The history of the presidency is littered with over-ambitious first years, followed by sobering recalibrations. The most infamous of these, at least in modern times, was Bill Clinton, whose early days were a beehive of political activity, notable wins and higher-profile defeats, sprinkled with a fair amount of dysfunction. Clinton adjusted over time, bringing in outsiders to layer over his more unseasoned staffers, and moving fundamentally away from his liberal objectives (gays in the military and health care) to a centrist platform.

Few expect Trump to make such a deft evolution, or to score the policy victories that he had promised in his early time in office.
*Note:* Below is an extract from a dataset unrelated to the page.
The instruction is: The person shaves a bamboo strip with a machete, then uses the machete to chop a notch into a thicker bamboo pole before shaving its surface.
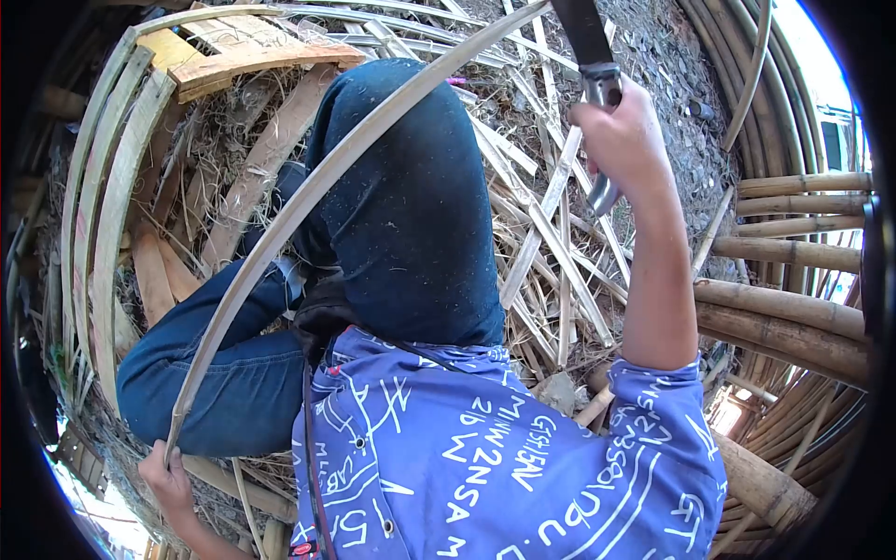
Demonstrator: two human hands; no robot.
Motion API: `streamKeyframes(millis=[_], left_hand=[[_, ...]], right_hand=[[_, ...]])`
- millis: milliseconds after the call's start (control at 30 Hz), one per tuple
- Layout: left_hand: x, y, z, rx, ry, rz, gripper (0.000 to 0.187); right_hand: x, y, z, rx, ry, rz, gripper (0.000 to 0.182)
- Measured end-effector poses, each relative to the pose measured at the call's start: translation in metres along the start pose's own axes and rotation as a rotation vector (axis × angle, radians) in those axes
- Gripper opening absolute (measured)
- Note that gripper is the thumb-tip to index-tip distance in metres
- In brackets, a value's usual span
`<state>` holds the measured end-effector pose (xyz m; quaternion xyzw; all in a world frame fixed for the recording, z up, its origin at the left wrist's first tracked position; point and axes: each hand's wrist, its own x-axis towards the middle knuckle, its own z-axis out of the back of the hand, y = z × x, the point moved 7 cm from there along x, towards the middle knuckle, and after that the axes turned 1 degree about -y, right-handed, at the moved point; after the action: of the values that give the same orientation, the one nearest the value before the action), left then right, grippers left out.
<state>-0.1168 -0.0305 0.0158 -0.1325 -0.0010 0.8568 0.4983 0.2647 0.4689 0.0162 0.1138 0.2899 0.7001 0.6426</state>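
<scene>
A long, pale bamboo strip (280,224) curves from the lower left, across my jeans, up to the top beside the blade. My left hand (169,482) is closed round its lower end, by my bent knee. At the upper right, my right hand (623,131) grips the metal handle of a large knife (584,35). The dark blade points up and away and runs out of the top of the view. Its base is near the strip's far end. The handle's curved butt sticks out below my fist.
Split bamboo strips (560,243) and shavings litter the ground beside my raised knee. At the upper left are curved wooden slats (121,196) and a plank (266,70). Thick bamboo poles (793,247) lie along the right side.
</scene>
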Motion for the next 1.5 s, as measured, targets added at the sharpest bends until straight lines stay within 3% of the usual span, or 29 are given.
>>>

And veterans of the Clinton years argue that the two administrations’ levels of political talent, intent and competence make them fundamentally incomparable.

“While Clinton, of course, brought in some us from his inner campaign circle, he also knew he was new to D.C., and therefore had to put in people with first-rate experience in passing legislation like Howard Paster, Lloyd Bentsen at Treasury and Leon Panetta at OMB,” said Gene Sperling, a longtime Clinton adviser and confidant. “In the Trump White House, even the few senior people with some legislative experience have so far focused more on putting out extremely conservative and often divisive policy stances than on actually devising strategies for legislative success.”

But the new path Trump appears to be taking has some parallels to administrations past, albeit with a more chaotic starting point. While Cohn and Kushner lack anything close to the type of government experience of those Clinton’s aides, neither do they share Bannon’s seemingly nihilistic take on governance. The elevation of McMaster and Defense Secretary Jim Mattis in the national security apparatus, meanwhile, has “reinvigorated” the GOP foreign policy community, according to one Republican official who interviewed with the Trump administration, but declined to take a job.

“The kind, generous explanation is that Trump realized he needed professionals in this space,” said Rick Wilson, a longtime Republican Trump critic and former Pentagon staffer. “The less generous explanation is that Trump’s attention span is so short that McMaster waited him out and did what he wanted to do.”

Cohen, who now teaches at Johns Hopkins University, said that McMaster taking control of the National Security Council doesn’t solve the fundamental problem, which is Trump’s lack of fitness for the job.

“He has a limited attention span, he has no background knowledge, he listens to the last person he’s talked to,” Cohen said, adding that McMaster cannot possibly make Trump more qualified. “It’s a conceit of the bureaucratic age that having that kind of person around can change everything. It can’t.”

Still, Cohen said, it’s better that the White House changes happened. “This is all good news. Don’t get me wrong,” he said. “The big moment will be when he (Bannon) either quits or is fired. Which I think will happen eventually.”